We also vote for social personality. You may have noticed that when you’re with certain friends, you act one way, but when you’re with other friends, you act a different way. You have the power to steer the social climate by the social activities you engage in, the topics of conversation you carry, and the humor you encourage. The collective social personality of today is much more sarcastic and sceptical than it was even 20 years ago. I think a lot of it has to do with the humor we’re exposed to through the media we consume. Sitcoms like Friends and How I Met Your Mother, which I love, by the way, have a very sarcastic slant to their jokes, and we’ve been conditioned to like that style of humor. But even on a small scale, I’ve noticed that if I laugh at certain types of jokes, those types of jokes become more frequent because I’m encouraging it. Or if I let a string of conversation flow about a certain topic, that will become a favored topic with that group of friends and we’ll return to it over and over again. If my goal is to help steer society to a collective personality that is more educated, more healthy, more empathetic, what can I do? Vote for it!
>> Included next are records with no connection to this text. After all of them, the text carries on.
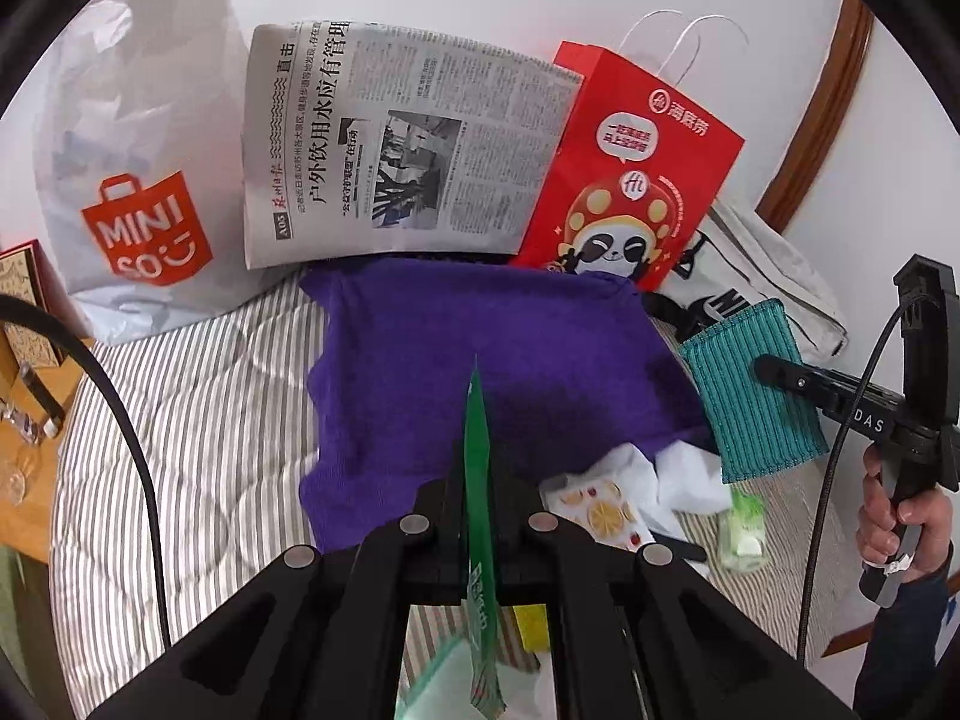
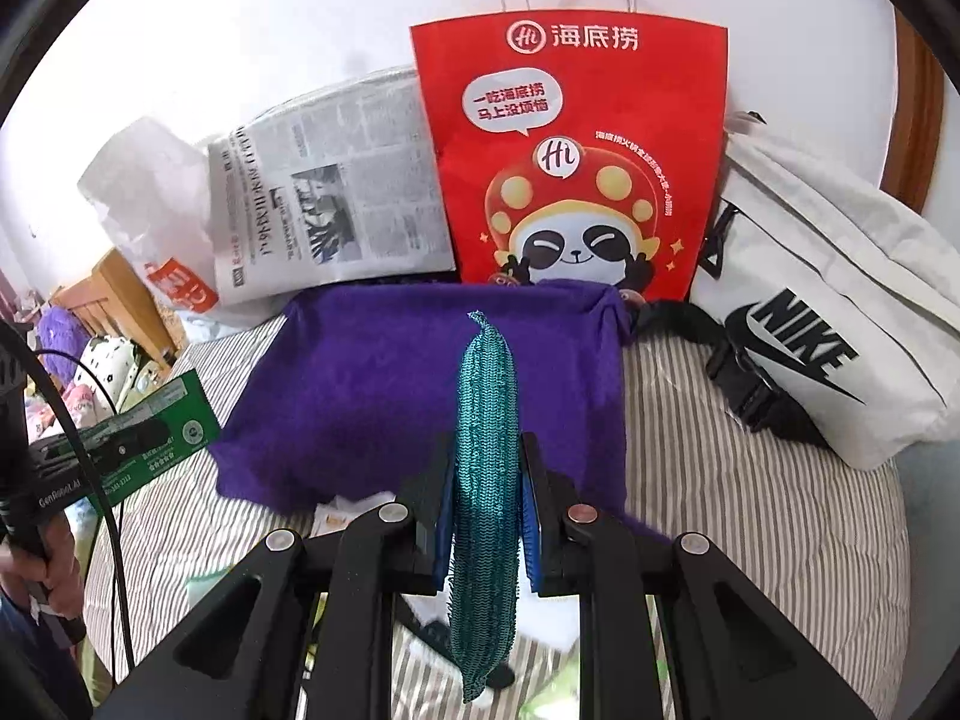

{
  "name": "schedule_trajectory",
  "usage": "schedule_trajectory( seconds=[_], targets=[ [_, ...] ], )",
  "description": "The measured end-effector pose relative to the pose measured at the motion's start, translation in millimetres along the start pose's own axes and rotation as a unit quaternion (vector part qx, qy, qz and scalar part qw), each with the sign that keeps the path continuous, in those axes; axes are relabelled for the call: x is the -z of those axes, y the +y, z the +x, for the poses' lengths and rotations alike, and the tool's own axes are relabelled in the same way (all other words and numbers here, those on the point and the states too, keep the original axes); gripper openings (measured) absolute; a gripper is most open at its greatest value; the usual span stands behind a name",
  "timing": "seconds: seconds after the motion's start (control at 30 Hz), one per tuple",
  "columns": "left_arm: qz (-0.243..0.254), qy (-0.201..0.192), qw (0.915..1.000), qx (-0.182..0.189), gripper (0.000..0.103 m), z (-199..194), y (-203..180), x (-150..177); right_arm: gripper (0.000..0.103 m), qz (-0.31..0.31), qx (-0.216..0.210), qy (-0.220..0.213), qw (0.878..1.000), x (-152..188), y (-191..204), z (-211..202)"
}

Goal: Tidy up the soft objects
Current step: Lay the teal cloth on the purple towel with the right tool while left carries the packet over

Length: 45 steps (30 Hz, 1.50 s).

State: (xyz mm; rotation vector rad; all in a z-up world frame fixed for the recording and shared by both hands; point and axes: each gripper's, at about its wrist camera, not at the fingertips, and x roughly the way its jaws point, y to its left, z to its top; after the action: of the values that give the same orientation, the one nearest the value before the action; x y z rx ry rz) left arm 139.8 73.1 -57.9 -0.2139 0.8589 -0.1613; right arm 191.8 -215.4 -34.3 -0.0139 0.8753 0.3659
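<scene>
Bed [image 2: 750, 480] with striped quilted cover, carrying a purple towel [image 2: 420, 384] spread flat at the far side before a red paper bag [image 2: 570, 150]. Right tool [image 2: 487, 516] pinches a teal knitted cloth [image 2: 486, 420] edge-on above the towel; ribbed, limp and light, it is best gripped mid-edge. Left tool [image 1: 477, 516] is pressed together on a thin, glossy green packet [image 1: 477, 450], probably slippery.

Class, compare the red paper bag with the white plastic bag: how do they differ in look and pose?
The red paper bag is stiff, flat-sided and stands upright with thin loop handles; the white plastic bag is crinkled and slumped. The red paper bag shows a cartoon panda; the white plastic bag shows an orange shopping-bag logo. Both stand against the wall behind the purple cloth.
</scene>
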Motion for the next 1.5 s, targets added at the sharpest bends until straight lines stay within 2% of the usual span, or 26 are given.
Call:
schedule_trajectory(
  seconds=[0.3,0.63,0.83,0.97,1.1,1.3,1.4,1.5],
  targets=[
    [-0.005,0.012,0.9999,-0.004,0.005,45.5,5.0,-32.5,0.019,0.025,-0.014,0.004,1.0,-31.0,-12.2,51.3],
    [-0.011,0.029,0.9995,0.004,0.005,98.8,10.0,-64.5,0.019,0.065,-0.033,0.029,0.997,-56.1,-35.2,121.5],
    [-0.027,0.031,0.999,0.02,0.005,120.5,11.9,-76.3,0.019,0.094,-0.067,0.04,0.993,-63.1,-45.8,143.8],
    [-0.025,0.035,0.999,0.013,0.005,137.3,11.5,-79.5,0.02,0.081,-0.053,0.044,0.994,-63.6,-48.8,151.3],
    [-0.029,0.037,0.9989,-0.005,0.005,152.8,14.4,-80.8,0.028,0.067,-0.045,0.052,0.995,-63.6,-55.1,156.9],
    [-0.012,0.05,0.9972,-0.054,0.005,172.7,17.2,-80.4,0.036,0.035,-0.015,0.06,0.997,-60.3,-55.3,165.8],
    [-0.01,0.056,0.9965,-0.062,0.006,178.5,18.2,-79.3,0.041,0.014,0.009,0.062,0.998,-59.7,-54.1,168.3],
    [-0.004,0.061,0.9955,-0.072,0.008,184.2,17.0,-77.2,0.054,-0.008,0.026,0.062,0.998,-57.9,-50.2,169.4]
  ],
)
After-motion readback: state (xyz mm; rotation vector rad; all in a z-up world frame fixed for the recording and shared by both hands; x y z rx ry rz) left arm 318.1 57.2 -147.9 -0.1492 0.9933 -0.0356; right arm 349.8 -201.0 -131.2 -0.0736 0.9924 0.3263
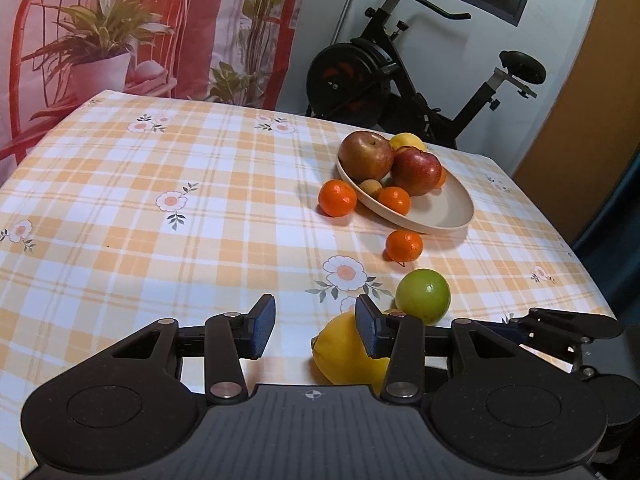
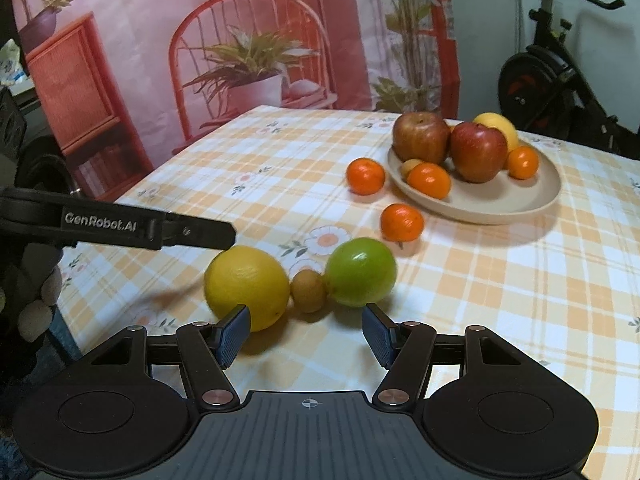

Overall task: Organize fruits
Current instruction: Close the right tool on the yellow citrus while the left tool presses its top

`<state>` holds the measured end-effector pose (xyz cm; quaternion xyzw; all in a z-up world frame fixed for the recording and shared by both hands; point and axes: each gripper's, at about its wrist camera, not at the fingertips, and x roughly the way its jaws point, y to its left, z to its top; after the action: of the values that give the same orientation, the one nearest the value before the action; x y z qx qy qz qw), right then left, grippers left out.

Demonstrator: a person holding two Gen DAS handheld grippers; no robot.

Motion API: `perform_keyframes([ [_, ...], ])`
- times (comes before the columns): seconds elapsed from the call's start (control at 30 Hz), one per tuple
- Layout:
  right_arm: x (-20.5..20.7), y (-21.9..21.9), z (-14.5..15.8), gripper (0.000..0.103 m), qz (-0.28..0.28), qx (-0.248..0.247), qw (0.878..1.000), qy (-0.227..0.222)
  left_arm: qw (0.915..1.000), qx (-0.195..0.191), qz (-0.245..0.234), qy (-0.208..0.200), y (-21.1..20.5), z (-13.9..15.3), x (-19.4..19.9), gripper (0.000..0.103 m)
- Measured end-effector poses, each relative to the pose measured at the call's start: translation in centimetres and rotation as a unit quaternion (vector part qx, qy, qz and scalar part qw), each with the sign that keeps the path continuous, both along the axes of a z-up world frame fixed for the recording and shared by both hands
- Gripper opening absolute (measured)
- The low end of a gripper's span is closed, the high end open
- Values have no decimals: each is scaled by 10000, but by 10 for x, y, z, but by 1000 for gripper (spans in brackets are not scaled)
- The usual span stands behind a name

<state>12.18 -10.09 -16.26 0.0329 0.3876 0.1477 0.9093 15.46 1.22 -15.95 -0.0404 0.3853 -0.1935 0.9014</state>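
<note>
The checked table (image 2: pixel 500 300) runs off the frame edges, and the beige plate (image 2: pixel 520 200) of apples and oranges sits toward its far right side with a yellow fruit mostly hidden behind the apples. Nearer, the lemon (image 2: pixel 246 284) is half covered in the left view by the left gripper (image 1: pixel 316 330), fingers apart and gripping nothing. The right gripper (image 2: pixel 306 334) is spread too, empty, just short of the small brown fruit (image 2: pixel 308 291) wedged between lemon and green fruit (image 2: pixel 360 272).

A printed backdrop (image 2: pixel 240 40) of a red chair and potted plants is hanging across the upper left of both views; a black exercise bike (image 1: pixel 404 80) is standing at the upper right; an orange-checked floral tablecloth (image 1: pixel 160 200) is filling the frame's middle.
</note>
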Motion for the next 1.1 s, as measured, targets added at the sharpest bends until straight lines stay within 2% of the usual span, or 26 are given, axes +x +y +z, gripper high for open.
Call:
perform_keyframes([
  [0.37,-2,9,-2,59,262,30,9996,93,9995,-119,-297,4,-7,0,-5,53],
  [0.8,-1,14,-9,58,389,60,9989,270,9958,-276,-870,115,-21,-4,-13,53],
  [1.1,0,15,-14,53,438,122,9986,272,9940,-365,-1008,223,-24,-6,-14,52],
])
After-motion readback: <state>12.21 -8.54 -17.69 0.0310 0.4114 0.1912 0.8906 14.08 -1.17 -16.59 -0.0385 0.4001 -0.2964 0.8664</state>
I can engage in conversation at a higher intellectual level, I can bring healthy snacks to social gatherings, I can be a good listener to a friend who needs to vent. Everything I do will be noticed by others and will help make it seem normal, which will encourage others to develop the traits I’m trying to spread.
Lets change the world.
We have all the power we need. We don’t need to make petitions and collect signatures, and we don’t need to donate money to political groups (though those things are important). We change the world by our VOTES. We vote with every action we take, every action we abstain from, and every connection we have with other human beings. We make things normal, and the world will supply what we demand. Lets demand a better world by making better choices.
We can make Gray Thursday go away and bring back Thanksgiving!